Seasonality, perishability, and margins are key considerations: When closing a grocery store and selling the inventory, there are several unique considerations to take into account. Consistent with the majority of retailers, grocery stores and supermarkets typically carry a selection of low-turning inventory in order to provide customers with a range of products. When faced with a bankruptcy filing and subsequent liquidation, this product often has low sell through rates due to seasonality or lack of demand. Perishability is also a major factor in dispositions. Inventory that is at, or near, its expiration or “use by” date may require additional discounting to sell through quickly. Produce, a higher margin product, typically has significant shrink due to the need to dispose of non-selling fresh items. Maximizing recovery rates can also be challenged by sale term duration. Going-out-of-business (“GOB”) sales in the grocery sector are short, typically lasting a maximum of six weeks and often less. Seasonality can also be a major driver in periods immediately preceding holidays such as Thanksgiving, Christmas, and Easter, which drive higher volume during the normal course of business.

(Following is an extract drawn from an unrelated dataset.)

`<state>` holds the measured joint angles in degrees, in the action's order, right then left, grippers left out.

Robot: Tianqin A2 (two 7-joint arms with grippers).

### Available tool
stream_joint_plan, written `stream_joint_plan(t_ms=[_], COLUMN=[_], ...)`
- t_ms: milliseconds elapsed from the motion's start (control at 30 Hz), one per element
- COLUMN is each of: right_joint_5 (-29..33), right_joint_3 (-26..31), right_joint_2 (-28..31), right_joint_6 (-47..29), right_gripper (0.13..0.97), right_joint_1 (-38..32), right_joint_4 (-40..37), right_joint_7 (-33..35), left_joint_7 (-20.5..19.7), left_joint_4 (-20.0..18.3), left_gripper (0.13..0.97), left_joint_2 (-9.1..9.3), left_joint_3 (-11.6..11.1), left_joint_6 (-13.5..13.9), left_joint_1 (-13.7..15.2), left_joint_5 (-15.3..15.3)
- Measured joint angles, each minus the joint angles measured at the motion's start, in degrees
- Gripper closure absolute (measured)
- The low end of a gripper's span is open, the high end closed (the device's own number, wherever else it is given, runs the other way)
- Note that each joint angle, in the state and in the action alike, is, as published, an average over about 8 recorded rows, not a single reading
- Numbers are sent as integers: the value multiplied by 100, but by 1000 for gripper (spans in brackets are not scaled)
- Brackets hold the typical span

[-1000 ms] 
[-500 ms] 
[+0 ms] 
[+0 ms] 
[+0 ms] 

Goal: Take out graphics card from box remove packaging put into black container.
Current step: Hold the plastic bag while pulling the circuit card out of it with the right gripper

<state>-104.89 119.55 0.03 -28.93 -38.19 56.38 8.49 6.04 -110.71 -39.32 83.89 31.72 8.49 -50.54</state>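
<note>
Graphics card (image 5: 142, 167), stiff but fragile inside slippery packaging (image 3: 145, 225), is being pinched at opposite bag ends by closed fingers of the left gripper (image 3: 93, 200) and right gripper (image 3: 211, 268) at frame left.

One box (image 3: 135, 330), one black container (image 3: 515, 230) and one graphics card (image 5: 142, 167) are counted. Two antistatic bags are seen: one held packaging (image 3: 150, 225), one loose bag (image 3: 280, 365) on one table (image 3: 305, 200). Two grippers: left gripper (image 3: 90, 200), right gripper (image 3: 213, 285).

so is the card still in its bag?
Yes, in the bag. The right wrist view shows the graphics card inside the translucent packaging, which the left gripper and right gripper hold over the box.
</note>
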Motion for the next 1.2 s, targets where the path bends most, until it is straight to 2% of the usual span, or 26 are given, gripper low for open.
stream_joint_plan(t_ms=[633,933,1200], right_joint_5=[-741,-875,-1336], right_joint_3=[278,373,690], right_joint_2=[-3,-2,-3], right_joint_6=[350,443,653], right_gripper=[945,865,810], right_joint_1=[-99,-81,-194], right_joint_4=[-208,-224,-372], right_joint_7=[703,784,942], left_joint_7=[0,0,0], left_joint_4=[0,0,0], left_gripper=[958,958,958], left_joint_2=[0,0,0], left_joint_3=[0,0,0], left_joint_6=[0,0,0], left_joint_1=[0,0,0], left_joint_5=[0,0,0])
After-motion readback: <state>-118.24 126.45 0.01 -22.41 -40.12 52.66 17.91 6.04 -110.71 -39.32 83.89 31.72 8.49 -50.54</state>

Grocery stores operate with extremely low margins and depend on volume to generate profits. In some cases, grocery stores net less than a penny per dollar of retail sales. Competition limits a company's ability to raise prices. Per Creditntell, the average gross margin for the top U.S. grocery retailers was 25.8 percent for the 12-month period ended December 2015, which represented a slight increase from 25.3 percent for 2014. Although gross recoveries on retail (by category or in aggregate) may be higher than average, the blended gross recovery on cost typically does not exceed 100.0 percent due to the lower margin nature of the sector.

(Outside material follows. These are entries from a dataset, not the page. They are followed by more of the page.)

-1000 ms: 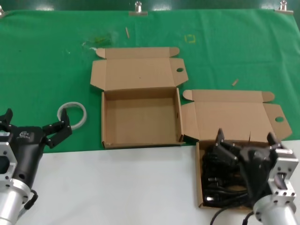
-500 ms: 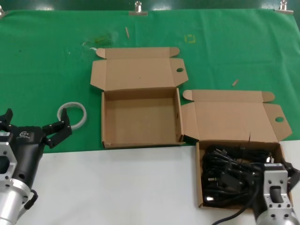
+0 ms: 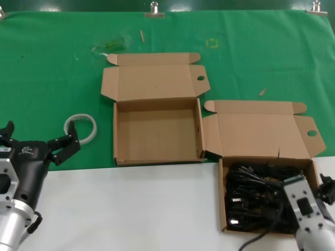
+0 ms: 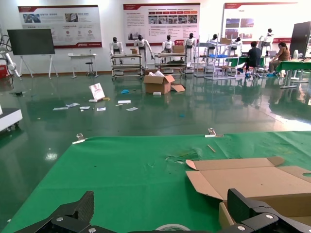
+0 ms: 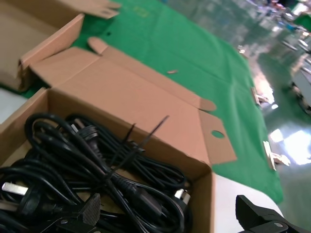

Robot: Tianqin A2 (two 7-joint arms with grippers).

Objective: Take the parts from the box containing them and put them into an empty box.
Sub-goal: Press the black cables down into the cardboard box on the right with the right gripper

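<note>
A tangle of black cables (image 3: 251, 193) with moulded plugs fills the box containing them (image 3: 222, 198) at the near right; its lid (image 3: 261, 133) lies open behind. My right gripper (image 5: 170, 213) is open at that box's near right corner. One finger (image 5: 90, 209) hangs over the cables (image 5: 112, 179) and the other is outside the box wall, holding nothing. The empty box (image 3: 157, 130) stands open in the middle, bare inside. My left gripper (image 3: 36, 137) waits open at the near left, holding nothing.
A roll of clear tape (image 3: 81, 127) lies on the green cloth (image 3: 52, 78) between the left gripper and the empty box. The near strip of the table is white (image 3: 131, 209). Small scraps lie at the far side of the cloth.
The right gripper has dropped and drawn back toward the box's near right corner, uncovering the cables. The left arm, both boxes and the cables have not moved.
</note>
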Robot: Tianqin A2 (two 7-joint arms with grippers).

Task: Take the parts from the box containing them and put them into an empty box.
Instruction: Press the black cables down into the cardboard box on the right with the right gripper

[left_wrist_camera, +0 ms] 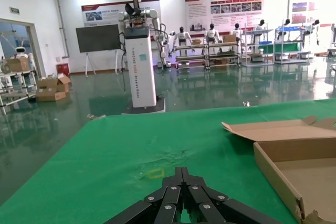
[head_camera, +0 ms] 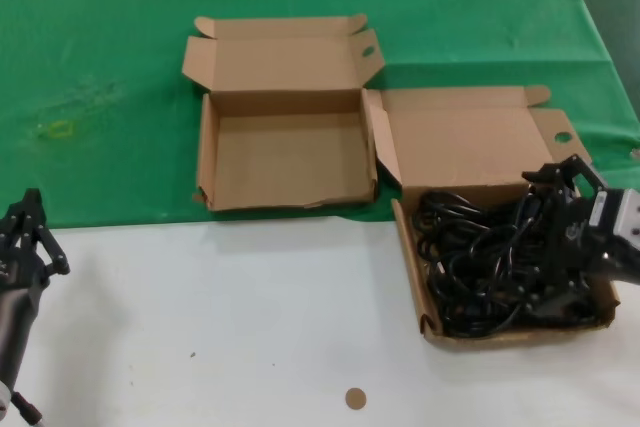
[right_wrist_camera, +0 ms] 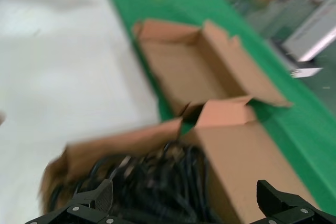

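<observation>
Right hand (head_camera: 562, 237) spread wide over the parts (head_camera: 480, 257) (touching them, gripping nothing).

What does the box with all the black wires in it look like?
The box of cords is brown cardboard, open, its tall lid panel standing back with a round hole in one tab. It sits half on white table, half on green cloth, touching the empty box. Tangled black power cords fill its tray. The right gripper hangs over them, jaws spread.
</observation>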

Category demand drives range of recovery rates: Specific categories for grocery retailers can drive significantly higher or lower gross recovery rates depending upon customer demand and level of inventory availability. The highest recovering categories include high turning categories such as meat, deli/prepared foods, dairy, bakery, and produce. These categories typically sell through very quickly in a disposition event. Managing the discounts on slower selling categories once the major perishable categories are sold through is critical to maintaining customer interest in “re-shopping” the sale beyond the opening days. High turning dry grocery sub-categories such as branded staples including crackers, cookies, and pasta along with infant formula and popular branded health and beauty products typically require less discounting to sell through regardless of season. Conversely, grocery sub-categories including spices and kitchenware are typically in lower demand and require additional discounting to sell through in an accelerated timeframe.

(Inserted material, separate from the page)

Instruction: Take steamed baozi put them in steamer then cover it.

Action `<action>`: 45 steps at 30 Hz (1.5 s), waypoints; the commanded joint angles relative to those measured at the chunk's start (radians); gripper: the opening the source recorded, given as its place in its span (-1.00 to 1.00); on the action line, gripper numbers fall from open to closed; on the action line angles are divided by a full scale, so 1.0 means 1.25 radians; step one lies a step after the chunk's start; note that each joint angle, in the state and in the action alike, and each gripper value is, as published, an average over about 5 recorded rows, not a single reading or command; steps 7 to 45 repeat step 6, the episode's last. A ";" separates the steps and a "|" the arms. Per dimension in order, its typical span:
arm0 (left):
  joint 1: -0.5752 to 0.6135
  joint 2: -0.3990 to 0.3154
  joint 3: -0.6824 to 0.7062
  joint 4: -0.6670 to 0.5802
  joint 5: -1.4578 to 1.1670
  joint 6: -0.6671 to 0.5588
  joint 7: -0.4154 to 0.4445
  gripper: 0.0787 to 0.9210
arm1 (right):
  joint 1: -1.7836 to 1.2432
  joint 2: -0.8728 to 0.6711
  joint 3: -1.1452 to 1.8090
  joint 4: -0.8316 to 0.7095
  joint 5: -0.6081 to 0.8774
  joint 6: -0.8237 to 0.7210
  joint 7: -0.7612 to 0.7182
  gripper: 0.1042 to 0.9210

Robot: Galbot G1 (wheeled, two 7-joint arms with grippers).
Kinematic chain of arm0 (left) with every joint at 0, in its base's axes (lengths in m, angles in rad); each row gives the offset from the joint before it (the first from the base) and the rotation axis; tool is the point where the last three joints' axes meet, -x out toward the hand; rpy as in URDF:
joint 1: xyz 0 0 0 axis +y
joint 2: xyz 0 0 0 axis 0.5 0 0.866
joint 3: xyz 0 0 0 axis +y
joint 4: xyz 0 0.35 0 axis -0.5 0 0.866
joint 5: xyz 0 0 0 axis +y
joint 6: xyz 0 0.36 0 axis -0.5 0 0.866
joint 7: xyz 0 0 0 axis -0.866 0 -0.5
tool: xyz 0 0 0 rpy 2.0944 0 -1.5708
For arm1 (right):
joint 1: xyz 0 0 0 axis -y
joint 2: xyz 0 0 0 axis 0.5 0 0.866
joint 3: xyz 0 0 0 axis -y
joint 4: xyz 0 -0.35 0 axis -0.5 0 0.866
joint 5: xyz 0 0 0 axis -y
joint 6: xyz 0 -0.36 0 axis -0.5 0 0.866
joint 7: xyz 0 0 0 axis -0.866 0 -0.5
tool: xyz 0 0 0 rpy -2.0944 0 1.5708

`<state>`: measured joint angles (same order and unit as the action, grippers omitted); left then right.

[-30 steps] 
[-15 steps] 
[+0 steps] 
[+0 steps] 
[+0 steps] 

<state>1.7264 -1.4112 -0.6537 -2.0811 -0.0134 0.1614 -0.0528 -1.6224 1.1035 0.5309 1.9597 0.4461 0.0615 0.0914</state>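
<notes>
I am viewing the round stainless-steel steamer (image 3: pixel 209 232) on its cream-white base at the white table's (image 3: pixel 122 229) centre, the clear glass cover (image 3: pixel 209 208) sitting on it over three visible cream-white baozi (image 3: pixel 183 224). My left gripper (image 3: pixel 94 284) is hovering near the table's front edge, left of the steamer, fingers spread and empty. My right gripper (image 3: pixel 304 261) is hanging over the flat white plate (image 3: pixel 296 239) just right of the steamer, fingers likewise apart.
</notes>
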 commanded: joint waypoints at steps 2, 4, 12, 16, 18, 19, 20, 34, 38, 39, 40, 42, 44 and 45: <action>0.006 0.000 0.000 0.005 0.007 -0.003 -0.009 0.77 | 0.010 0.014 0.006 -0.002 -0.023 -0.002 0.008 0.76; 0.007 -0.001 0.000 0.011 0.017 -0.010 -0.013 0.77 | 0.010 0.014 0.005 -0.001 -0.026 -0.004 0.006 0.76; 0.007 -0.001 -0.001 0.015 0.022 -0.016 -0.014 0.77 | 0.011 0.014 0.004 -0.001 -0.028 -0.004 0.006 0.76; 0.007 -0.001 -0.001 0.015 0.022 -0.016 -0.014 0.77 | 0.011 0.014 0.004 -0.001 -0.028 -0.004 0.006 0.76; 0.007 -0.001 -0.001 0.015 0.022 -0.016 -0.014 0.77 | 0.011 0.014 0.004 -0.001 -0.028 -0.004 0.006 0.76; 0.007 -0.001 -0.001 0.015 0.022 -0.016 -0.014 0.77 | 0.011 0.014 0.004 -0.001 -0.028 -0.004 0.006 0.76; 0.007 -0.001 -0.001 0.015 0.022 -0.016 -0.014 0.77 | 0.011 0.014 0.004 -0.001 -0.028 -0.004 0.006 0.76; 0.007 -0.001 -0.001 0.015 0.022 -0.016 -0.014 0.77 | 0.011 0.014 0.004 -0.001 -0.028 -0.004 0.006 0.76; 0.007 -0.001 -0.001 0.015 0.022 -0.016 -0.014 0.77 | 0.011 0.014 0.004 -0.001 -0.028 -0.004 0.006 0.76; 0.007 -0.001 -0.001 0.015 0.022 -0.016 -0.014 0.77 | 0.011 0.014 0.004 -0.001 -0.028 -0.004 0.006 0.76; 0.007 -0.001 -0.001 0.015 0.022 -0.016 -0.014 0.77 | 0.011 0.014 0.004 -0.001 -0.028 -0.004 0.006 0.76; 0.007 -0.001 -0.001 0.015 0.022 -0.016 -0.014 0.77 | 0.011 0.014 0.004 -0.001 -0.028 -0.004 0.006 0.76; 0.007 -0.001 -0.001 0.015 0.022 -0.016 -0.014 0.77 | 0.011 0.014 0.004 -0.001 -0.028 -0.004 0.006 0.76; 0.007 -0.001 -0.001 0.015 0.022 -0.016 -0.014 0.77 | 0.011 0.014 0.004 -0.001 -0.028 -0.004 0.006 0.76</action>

The delta between high- and low-recovering categories in the grocery segment can be significant on a retail basis. Even within stronger recovering categories such as health and beauty, there is potential for a lower recovery on items with depth in the inventory, including vitamins, and less popular first aid products and beauty treatments. Supermarkets may also include gas stations or stock cigarettes and alcohol, all of which are very high recovery categories. However, it is important for lenders to be aware what (if any) additional licensing or permitting may need to be in place in order to sell these highly controlled and restricted commodities in a bankruptcy scenario.
Managing discounts on high and low recovering inventory in tandem with seasonal demand and on-hand inventory levels is critical to a successful GOB event. Understanding and predicting gross recovery rates by category, brand, region, and season comes with experience. Gordon Brothers applies its extensive real-world grocery and supermarket disposition involvement to each appraisal analysis, which assists asset-based lenders in offsetting risks associated with low-turning inventory.